| WHAT TO DO |
Copy out every line holding the string "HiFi" from the records below.

################

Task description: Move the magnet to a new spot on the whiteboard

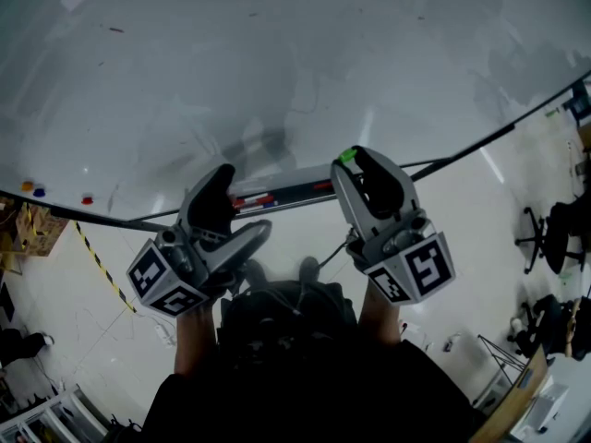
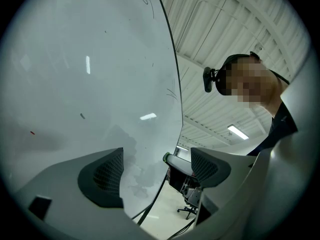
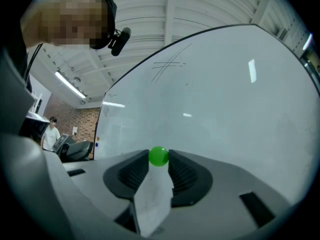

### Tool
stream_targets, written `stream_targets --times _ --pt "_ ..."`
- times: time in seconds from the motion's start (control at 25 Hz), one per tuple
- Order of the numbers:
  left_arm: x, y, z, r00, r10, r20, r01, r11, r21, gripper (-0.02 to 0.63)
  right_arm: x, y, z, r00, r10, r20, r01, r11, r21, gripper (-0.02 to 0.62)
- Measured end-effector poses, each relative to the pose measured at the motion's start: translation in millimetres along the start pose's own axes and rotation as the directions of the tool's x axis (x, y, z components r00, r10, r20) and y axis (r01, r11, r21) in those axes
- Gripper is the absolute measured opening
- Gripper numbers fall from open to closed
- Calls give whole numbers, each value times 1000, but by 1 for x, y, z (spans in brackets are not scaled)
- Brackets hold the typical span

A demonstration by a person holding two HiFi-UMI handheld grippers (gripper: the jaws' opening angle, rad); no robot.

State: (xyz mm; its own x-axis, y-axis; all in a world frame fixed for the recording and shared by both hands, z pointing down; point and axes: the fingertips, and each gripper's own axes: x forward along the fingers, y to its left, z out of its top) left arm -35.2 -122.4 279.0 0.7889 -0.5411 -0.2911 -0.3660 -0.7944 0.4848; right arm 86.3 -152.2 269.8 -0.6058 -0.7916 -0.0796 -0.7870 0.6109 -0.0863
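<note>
A small round green magnet (image 3: 159, 156) sits between the two dark pads of my right gripper (image 3: 159, 160), which is shut on it. A white slip like paper (image 3: 152, 199) lies between the jaws behind the magnet. In the head view the green magnet (image 1: 348, 155) shows at the tip of the right gripper (image 1: 355, 161), close to the whiteboard (image 1: 277, 53) near its lower edge. My left gripper (image 1: 242, 201) is beside it on the left, open and holding nothing. In its own view the left gripper (image 2: 156, 166) has jaws wide apart, with the whiteboard (image 2: 75, 74) beyond.
A marker tray (image 1: 277, 197) with red and dark pens runs along the board's lower edge. Small coloured magnets (image 1: 32, 189) and a red one (image 1: 88, 199) cling at the board's far left. Office chairs (image 1: 554, 233) stand at the right. A person (image 3: 50, 134) is in the background.
</note>
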Motion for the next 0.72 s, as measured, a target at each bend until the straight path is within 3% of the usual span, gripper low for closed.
stream_targets --times 0.24,0.72 --pt "0 2 -1 1000 25 -9 -24 999 32 414 0 2 0 1000 13 -3 -13 1000 -2 150" --pt "-5 5 -2 1000 26 -9 -25 999 23 414 5 6 -3 1000 19 -8 -19 1000 -4 150"
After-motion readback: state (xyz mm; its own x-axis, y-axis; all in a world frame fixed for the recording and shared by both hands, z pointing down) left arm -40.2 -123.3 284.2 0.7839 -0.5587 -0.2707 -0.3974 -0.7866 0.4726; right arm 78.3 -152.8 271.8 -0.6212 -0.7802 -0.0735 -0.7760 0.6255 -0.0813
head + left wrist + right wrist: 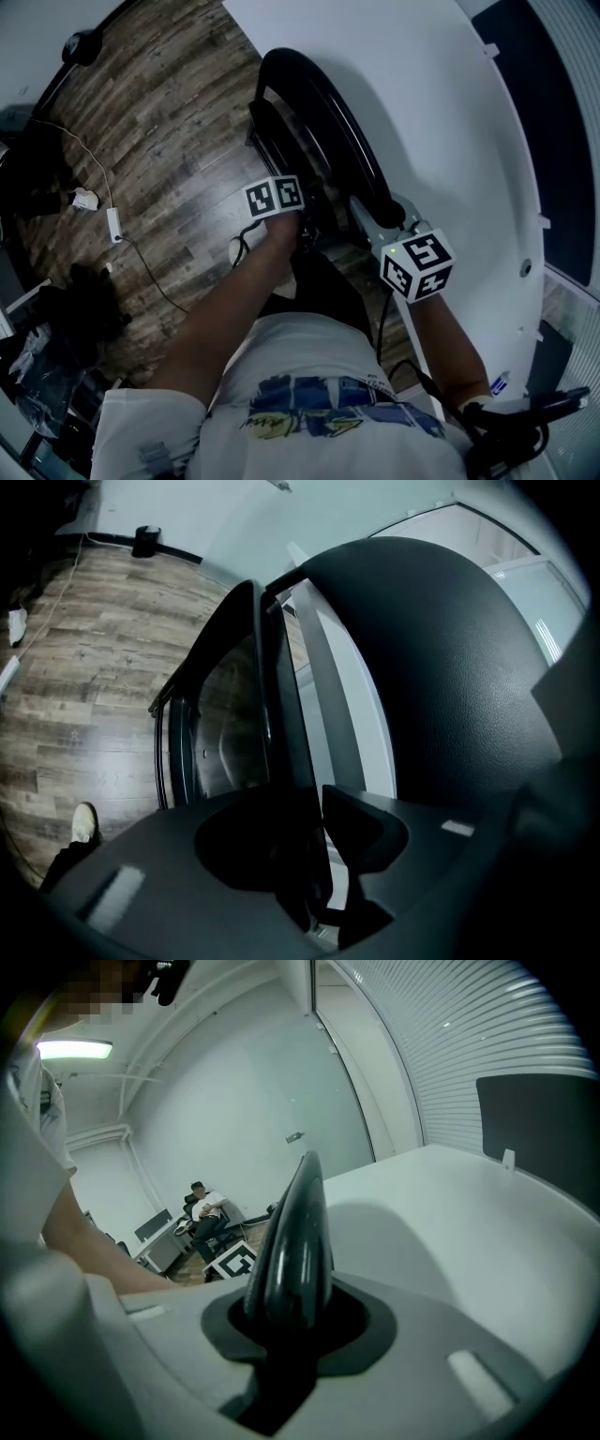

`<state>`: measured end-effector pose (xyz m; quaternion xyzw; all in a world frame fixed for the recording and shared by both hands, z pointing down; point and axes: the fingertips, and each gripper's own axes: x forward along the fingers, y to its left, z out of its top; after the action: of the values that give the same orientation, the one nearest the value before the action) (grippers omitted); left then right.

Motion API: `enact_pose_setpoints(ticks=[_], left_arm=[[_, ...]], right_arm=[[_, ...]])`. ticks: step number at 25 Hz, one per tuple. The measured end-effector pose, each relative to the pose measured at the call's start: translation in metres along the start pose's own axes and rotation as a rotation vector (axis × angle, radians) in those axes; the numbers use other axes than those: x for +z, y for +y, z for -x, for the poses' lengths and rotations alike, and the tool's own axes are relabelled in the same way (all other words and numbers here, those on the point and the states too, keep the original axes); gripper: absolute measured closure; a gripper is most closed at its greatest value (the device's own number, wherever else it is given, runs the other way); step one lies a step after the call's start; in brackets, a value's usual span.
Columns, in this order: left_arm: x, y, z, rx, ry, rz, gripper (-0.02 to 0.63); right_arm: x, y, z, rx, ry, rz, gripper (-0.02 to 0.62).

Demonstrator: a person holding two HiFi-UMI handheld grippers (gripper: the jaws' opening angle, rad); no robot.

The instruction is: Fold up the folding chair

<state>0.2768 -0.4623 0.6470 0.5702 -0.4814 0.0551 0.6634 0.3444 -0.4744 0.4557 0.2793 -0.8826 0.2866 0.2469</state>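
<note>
Head view: the chair (330, 127) stands on edge on the floor (169, 141), against the white bench (450, 112), with both grippers on it.
Its long axis runs away from the person along the bench's edge. The right gripper (377, 223), on the bench side, has its jaws pinching the top rim. The left gripper (307, 228), on the side away from the bench, has its jaws pinching a thin frame edge. The panels lie almost flat together, so it looks nearly folded.
</note>
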Motion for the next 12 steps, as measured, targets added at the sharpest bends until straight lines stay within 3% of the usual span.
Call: enact_pose_setpoints(ticks=[4,7,12], left_arm=[[0.003,0.007,0.017,-0.020,0.039,-0.064,0.407],[0.008,0.008,0.038,-0.041,0.017,-0.114,0.408],[0.017,0.002,0.076,-0.153,-0.026,-0.164,0.408]], right_arm=[[0.001,-0.001,-0.001,-0.010,0.002,0.004,0.511],[0.000,-0.007,0.002,-0.042,0.021,0.035,0.495],[0.000,-0.012,0.005,-0.094,0.045,0.050,0.466]])
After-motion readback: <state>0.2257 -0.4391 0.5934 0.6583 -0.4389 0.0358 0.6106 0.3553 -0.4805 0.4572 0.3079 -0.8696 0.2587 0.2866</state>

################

| SOLUTION FOR THIS EXERCISE |
A demonstration by a person holding two HiFi-UMI handheld grippers (gripper: the jaws' opening angle, rad); no robot.
Demonstrator: a person holding two HiFi-UMI handheld grippers (gripper: the jaws' opening angle, rad); no robot.

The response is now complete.